`Module.init` does not contain KV-pair of modules without parameters
System information
-
Ubuntu 18.04.6 LTS - Flax, jax, jaxlib versions (obtain with
pip show flax jax jaxlib:
Name: jax
Version: 0.3.25
---
Name: jaxlib
Version: 0.3.25+cuda11.cudnn805
---
Name: flax
Version: 0.6.3
- Python version: Python 3.8.16
Problem you have encountered:
The dictionary of parameters generated at Module initialisation does not include keys of the modules that do not contain any parameter
What you expected to happen:
That modules without parameters are represented as empty dictionaries, rather than being omitted completely.
Steps to reproduce:
Whenever possible, please provide a minimal example. Please consider submitting it as a Colab link.
import jax
import flax.linen as nn
class Identity(nn.Module):
def __call__(self, x):
return x
net = nn.Sequential([Identity(), nn.Dense(2)])
params = net.init(jax.random.PRNGKey(0), jax.numpy.ones((2, 2)))
print(params)
Current output:
# FrozenDict({
# params: {
# layers_1: {
# kernel: ...,
# bias: ...,
# },
# },
# })
#
Expected output:
# FrozenDict({
# params: {
+# layers_0: {},
# layers_1: {
# kernel: ...,
# bias: ...,
# },
# },
# })
Just wondering - if there is no params, is there a particular reason for having an empty dict for it? Because no params means the module will not look into the the layers_0 key for any data.

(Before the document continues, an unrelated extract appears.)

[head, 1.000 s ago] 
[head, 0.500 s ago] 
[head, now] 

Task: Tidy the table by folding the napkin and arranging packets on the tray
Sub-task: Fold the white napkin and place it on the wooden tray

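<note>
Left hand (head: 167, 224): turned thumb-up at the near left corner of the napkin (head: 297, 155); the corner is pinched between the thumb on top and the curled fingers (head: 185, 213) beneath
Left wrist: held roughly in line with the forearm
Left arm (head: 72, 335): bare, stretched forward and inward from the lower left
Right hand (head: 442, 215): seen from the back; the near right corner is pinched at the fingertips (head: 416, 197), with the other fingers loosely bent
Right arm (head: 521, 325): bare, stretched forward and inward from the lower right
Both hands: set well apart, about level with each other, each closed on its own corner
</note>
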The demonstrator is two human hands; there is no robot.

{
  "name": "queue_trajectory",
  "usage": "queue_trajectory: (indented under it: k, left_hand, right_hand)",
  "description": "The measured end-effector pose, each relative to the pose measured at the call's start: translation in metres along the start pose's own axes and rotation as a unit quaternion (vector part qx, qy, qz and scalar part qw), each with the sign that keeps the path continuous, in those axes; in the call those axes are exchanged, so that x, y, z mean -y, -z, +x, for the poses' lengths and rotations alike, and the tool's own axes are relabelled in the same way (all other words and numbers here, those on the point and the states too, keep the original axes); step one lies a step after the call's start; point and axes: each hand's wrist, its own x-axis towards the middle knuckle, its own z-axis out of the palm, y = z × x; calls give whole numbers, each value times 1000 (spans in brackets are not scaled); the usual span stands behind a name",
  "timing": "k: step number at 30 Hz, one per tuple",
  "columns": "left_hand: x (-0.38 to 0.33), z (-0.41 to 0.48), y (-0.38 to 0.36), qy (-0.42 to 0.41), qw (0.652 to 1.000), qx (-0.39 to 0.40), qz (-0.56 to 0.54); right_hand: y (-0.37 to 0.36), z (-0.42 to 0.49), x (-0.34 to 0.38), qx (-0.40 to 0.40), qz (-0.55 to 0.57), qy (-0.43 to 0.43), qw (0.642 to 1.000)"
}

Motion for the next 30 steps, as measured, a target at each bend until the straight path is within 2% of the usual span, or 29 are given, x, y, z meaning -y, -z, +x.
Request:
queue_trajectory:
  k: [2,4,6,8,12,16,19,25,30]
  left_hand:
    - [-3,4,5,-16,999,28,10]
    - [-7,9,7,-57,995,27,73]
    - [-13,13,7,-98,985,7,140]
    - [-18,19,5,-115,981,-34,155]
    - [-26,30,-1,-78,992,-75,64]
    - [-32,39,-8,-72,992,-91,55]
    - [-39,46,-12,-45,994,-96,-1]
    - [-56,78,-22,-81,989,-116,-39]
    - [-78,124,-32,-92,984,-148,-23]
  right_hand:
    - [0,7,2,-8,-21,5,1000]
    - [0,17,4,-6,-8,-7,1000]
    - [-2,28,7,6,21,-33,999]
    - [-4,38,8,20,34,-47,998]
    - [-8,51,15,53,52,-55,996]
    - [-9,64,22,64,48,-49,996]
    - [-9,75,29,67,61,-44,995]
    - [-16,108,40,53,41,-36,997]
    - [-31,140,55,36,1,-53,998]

I see the point, it actually is an issue when you try to access the parameters directly. It's just counterintuitive that the parameters are not there.
My use case (a minimal example) is the following:
class Net(nn.Module):
a: nn.Module
b: nn.Module = Identity()
@nn.compact
def __call__(self, x, *args, **kwargs):
return self.a(self.b(x))
def b_wrapped(self, params, x):
return self.b.apply({"params": params["params"]["b"]}, x)
a = nn.Dense(2)
b = nn.Dense(2)
x = jnp.ones((2,))
net = Net(a, b)
params = net.init(jax.random.PRNGKey(0), x)
net.b_wrapped(params, x)
net = Net(a)
params = net.init(jax.random.PRNGKey(0), x)
net.b_wrapped(params, x) # KeyError: 'b'
In my specific instance Net would be a compound model like an RL agent, and a and b its components, like a representation network and a critic head (a real use case here that includes the workaround with a key check).
Actually, at some point we had the reverse where collections did contain the empty dictionaries but this led to problems and hard to read variable structures. For example if you have a "batch_stats" collection you wouldn't want a conv layer to have "batch_stats": {"conv0": {}}. I think the best approach here is to treat the existence of empty dictionaries in the variable tree as an implementation detail that shouldn't be relied upon.
I prefer the opposite, but I understand the design decision.
Perhaps the underlying issue here is that I couldn't find a better pattern to call only one part of a compound model (e.g., self.b(params, x)) without resorting to the self.b.apply and handling the parameters explicitly.
Happy if you want to close this, in case you don't want to go that direction, and also happy to hear any suggestion on the underlying issue.